DIRECTIONS FOR THIS TASK
From the line below that contains "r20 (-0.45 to" to the line that contains "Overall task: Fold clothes", repeat every line exactly, both ends included, and nothing else.
((
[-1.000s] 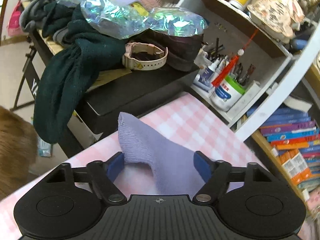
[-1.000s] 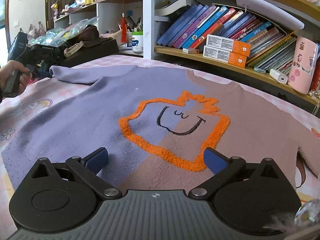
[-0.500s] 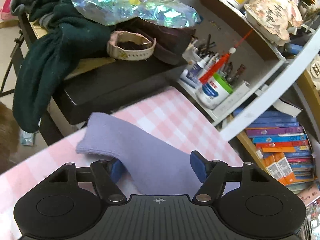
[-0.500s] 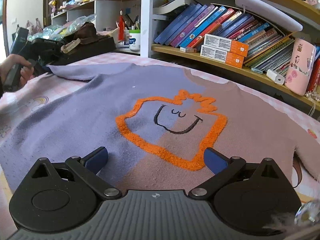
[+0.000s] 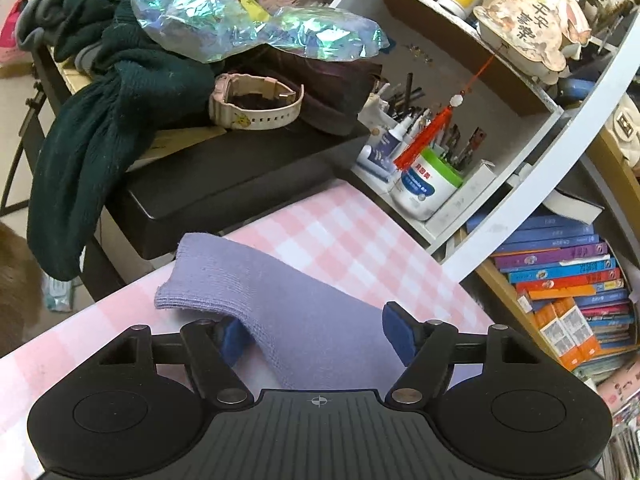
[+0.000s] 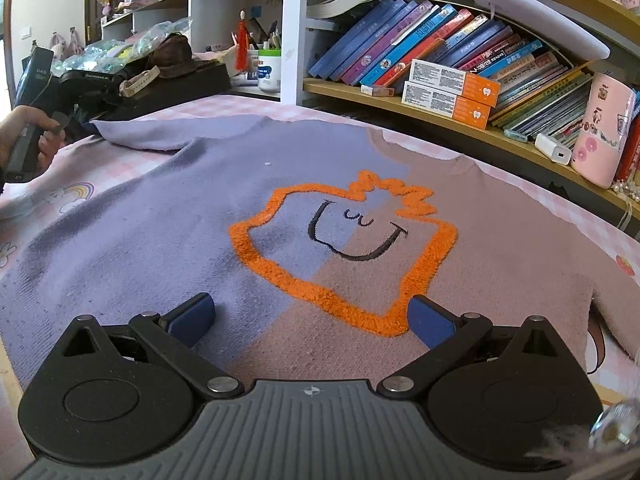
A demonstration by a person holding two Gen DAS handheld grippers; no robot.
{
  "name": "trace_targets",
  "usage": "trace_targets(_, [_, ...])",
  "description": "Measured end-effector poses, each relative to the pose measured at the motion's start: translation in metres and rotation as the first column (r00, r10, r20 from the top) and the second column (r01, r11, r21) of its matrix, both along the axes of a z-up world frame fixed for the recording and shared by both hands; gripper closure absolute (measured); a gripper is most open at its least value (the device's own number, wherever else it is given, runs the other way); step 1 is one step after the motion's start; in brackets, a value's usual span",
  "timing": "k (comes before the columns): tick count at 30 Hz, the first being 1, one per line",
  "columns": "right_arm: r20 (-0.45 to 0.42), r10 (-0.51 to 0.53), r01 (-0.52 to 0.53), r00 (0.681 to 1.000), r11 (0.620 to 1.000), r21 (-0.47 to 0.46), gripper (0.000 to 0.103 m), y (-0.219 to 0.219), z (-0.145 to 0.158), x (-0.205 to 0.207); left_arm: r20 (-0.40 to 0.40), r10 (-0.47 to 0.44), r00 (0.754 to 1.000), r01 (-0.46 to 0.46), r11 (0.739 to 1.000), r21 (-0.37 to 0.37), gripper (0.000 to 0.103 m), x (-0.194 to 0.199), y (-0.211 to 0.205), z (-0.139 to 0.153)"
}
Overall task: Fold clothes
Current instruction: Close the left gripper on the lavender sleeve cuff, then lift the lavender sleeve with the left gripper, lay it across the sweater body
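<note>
A sweater point(image 6: 168, 240), purple on one half and mauve on the other, lies flat on the pink checked table cover point(image 5: 348, 232); an orange outline with a smiling face point(image 6: 344, 256) faces up. Its purple sleeve point(image 5: 256, 280) stretches out on the cover, cuff toward the left. My left gripper point(image 5: 314, 336) stands open astride that sleeve, and its left fingertip point(image 5: 232, 340) touches the sleeve's edge. In the right wrist view a hand point(image 6: 28, 136) holds that gripper at the far left. My right gripper point(image 6: 312, 320) is open just above the sweater's lower part, with nothing held.
A black case point(image 5: 224, 184) beyond the table edge carries a watch point(image 5: 256, 104), a dark green garment point(image 5: 92, 148) and crinkled foil. Shelves with books point(image 6: 440, 60), a white tub point(image 5: 424, 188) and a pink cup point(image 6: 604, 128) border the far side.
The purple sleeve's cuff, which stood up between the left fingers, now lies flatter with its end turned left. The right gripper's view is almost the same.
</note>
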State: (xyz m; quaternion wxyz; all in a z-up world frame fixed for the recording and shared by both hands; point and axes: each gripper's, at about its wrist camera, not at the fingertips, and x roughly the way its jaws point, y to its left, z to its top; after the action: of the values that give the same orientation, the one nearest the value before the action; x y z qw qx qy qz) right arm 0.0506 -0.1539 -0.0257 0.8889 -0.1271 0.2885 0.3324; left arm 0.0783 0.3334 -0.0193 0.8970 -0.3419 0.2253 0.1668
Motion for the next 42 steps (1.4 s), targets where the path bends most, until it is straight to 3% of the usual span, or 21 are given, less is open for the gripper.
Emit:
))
RESULT FOR THIS TASK
  "columns": "right_arm: r20 (-0.45 to 0.42), r10 (-0.51 to 0.53), r01 (-0.52 to 0.53), r00 (0.681 to 1.000), r11 (0.620 to 1.000), r21 (-0.47 to 0.46), gripper (0.000 to 0.103 m), y (-0.219 to 0.219), z (-0.145 to 0.158), x (-0.205 to 0.207); left_arm: r20 (-0.40 to 0.40), r10 (-0.47 to 0.44), r00 (0.754 to 1.000), r01 (-0.46 to 0.46), r11 (0.739 to 1.000), r21 (-0.37 to 0.37), gripper (0.000 to 0.103 m), x (-0.194 to 0.199), y (-0.211 to 0.205), z (-0.139 to 0.153)"
}
Overall task: Fold clothes

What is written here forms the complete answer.